Mort d’un poête
Ainsi qu’un souffle amer d’alcool s’évapore
Alors que sur la mer le tonnerre roule encore,
Ainsi que cet enfant que l’on entendra plus,
Ennivré par le vent, un oiseau s’est perdu.
Pour mille ou deux mille ans le livre se referme :
L’histoire s’écrit de sang, et puis d’encre et de peine ;
Mais pourquoi faut-il donc que ce soient les plus beaux
Qui derrière l’horizon s’envolent le plus tôt ?
Toi qui nous précéda sur ce chemin d’amour,
Sur ce chemin de croix, sur ce chemin de haine ;
Toi, qui nous a appris souvent que notre sort,
Souvent que notre vie n’attend que notre mort.

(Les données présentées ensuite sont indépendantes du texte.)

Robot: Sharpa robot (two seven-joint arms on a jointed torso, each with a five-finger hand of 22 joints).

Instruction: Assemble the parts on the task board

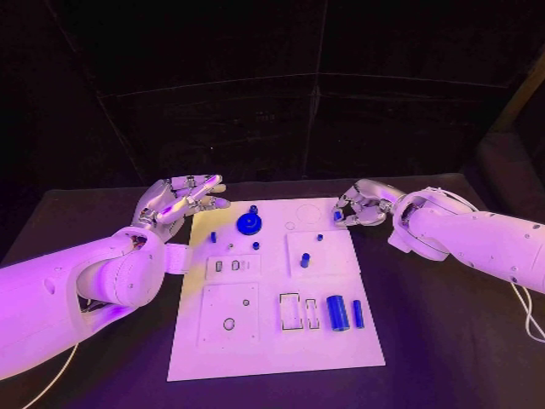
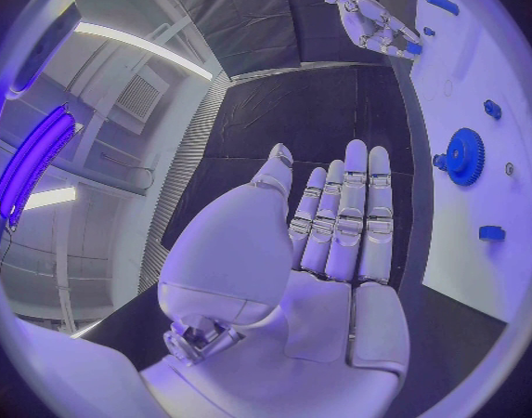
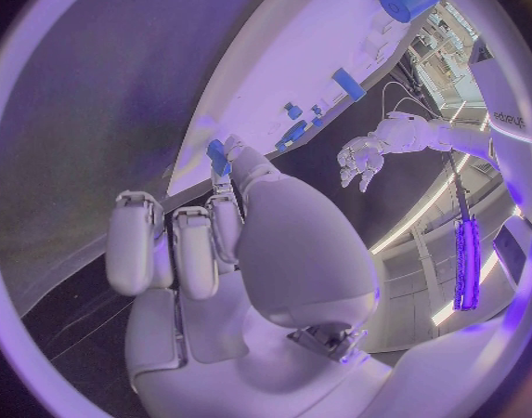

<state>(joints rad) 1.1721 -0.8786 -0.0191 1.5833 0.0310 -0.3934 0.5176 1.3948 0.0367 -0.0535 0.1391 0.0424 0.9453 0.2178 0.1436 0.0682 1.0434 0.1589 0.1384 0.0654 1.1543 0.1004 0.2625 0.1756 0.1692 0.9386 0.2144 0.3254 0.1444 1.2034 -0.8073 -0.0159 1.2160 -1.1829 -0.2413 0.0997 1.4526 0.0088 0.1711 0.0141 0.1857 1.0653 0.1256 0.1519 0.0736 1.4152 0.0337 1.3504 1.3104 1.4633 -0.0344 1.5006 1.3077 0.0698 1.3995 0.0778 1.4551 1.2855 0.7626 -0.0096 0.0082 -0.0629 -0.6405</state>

Tu as su nous conduire par-delà le soleil,
Par-delà la falaise, par-delà la montagne,
Tu as su explorer les endroits interdits,
Il ne t’en restait qu’un. Tu y es aujourd’hui.
Amis, ne pleurez pas, écoutez-le plutôt.
Regardez-le là-haut qui nous hurle sa joie.
Amis, ne pleurez pas, cela ne sert à rien,
Chantez plutôt sa fin : un poête hier s’est éteint.